EXERCISE AIM: Look through the records below for the line holding "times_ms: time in". Write it out exactly, with each following line through the line holding "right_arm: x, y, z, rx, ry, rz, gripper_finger".

MATERIALS PROVIDED:
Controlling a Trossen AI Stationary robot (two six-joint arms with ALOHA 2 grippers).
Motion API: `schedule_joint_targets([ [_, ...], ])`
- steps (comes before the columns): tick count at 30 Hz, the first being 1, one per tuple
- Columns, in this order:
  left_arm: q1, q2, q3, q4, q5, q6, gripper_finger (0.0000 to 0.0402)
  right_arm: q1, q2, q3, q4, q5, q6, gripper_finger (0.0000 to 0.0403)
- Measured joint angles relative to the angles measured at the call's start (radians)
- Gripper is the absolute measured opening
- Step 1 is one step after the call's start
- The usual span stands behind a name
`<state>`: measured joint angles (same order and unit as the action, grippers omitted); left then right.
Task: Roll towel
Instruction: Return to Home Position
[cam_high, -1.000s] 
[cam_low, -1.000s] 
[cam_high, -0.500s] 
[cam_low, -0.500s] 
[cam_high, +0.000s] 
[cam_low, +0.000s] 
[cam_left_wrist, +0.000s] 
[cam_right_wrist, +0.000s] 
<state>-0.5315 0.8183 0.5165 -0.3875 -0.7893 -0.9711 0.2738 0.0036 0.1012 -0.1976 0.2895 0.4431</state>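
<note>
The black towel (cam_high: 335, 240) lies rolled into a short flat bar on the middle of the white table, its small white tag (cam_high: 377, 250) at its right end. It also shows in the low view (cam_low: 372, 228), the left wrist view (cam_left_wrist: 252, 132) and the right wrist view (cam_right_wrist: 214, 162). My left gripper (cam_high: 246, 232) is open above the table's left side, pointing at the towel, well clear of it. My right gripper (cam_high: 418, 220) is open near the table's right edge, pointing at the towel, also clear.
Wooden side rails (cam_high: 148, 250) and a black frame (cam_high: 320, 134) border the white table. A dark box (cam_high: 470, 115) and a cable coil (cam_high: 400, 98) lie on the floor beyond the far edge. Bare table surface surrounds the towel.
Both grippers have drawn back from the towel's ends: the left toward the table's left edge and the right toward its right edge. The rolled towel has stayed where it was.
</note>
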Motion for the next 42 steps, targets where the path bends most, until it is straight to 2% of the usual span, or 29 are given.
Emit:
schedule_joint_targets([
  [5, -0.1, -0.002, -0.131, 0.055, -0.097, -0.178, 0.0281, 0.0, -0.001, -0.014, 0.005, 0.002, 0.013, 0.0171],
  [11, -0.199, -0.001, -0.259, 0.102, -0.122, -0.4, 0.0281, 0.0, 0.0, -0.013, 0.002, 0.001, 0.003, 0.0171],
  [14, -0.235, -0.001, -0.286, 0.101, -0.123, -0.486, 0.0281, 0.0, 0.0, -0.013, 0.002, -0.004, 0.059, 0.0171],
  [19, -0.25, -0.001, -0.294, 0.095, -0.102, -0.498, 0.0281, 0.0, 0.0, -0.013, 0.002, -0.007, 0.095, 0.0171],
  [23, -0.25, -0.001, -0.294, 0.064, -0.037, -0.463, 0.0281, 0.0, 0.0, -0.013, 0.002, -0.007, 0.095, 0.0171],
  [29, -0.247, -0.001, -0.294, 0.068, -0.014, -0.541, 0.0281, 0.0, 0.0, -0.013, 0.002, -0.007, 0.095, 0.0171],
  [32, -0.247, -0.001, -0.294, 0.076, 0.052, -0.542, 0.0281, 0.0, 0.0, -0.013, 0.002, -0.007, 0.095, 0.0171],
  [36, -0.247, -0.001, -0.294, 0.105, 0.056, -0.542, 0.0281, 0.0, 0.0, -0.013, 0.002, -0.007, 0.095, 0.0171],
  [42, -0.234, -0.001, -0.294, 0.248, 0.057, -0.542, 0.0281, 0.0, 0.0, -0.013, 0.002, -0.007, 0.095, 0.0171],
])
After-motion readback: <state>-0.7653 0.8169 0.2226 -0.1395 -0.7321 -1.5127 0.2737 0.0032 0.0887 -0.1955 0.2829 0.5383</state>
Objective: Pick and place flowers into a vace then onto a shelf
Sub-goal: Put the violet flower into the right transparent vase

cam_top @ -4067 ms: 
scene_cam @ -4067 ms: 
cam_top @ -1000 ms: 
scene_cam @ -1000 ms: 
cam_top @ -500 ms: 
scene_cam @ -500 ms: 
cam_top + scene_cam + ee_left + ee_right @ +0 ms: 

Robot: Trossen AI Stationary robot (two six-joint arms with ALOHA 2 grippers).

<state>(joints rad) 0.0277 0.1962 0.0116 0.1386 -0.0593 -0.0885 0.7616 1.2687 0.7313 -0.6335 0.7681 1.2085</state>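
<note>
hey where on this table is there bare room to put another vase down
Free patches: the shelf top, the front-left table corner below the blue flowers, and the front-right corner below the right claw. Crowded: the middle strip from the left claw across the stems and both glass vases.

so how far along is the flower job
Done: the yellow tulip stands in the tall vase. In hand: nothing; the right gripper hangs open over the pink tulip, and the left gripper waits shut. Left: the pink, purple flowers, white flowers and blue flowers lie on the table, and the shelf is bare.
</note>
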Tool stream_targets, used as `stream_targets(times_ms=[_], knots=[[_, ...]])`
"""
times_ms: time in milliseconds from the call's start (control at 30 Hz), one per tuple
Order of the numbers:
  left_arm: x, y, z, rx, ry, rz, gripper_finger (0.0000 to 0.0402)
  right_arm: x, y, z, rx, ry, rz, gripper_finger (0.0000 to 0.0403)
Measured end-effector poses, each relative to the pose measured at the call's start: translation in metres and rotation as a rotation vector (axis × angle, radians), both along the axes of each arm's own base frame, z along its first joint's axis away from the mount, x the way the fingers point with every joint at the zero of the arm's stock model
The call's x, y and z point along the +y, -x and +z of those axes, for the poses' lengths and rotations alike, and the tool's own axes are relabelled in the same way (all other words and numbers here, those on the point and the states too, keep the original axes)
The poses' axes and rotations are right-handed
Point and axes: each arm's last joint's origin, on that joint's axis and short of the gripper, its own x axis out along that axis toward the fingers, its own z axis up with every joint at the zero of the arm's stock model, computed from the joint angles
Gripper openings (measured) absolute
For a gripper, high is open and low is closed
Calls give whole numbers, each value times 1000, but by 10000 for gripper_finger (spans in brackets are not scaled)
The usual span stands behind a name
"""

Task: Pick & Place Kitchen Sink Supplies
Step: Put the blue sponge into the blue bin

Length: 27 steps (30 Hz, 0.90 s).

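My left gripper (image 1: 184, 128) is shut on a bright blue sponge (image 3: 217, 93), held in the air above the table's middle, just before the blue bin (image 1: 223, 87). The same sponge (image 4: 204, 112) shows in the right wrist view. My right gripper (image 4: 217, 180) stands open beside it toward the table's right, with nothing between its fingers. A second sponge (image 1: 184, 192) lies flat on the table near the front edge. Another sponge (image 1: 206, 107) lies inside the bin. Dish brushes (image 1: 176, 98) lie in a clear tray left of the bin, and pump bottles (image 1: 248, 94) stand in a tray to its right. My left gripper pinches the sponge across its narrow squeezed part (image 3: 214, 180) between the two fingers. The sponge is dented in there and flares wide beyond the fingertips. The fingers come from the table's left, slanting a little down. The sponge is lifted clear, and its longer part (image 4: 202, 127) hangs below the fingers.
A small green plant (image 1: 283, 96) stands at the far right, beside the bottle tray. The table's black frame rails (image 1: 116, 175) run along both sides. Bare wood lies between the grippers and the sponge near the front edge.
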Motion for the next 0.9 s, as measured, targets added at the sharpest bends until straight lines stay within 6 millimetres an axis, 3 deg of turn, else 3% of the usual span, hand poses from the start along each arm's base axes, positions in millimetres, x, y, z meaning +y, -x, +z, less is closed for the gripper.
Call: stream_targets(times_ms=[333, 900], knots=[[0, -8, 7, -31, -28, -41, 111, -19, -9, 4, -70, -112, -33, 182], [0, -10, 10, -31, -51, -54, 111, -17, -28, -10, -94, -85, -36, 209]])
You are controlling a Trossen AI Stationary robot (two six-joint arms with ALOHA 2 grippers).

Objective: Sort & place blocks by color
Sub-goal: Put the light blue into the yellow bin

RESPONSE TO THIS EXERCISE:
times_ms: time in milliseconds from the call's start (control at 30 Hz), one per tuple
Order of the numbers:
  left_arm: x, y, z, rx, ry, rz, gripper_finger (0.0000 to 0.0402)
  right_arm: x, y, z, rx, ry, rz, gripper_finger (0.0000 to 0.0403)

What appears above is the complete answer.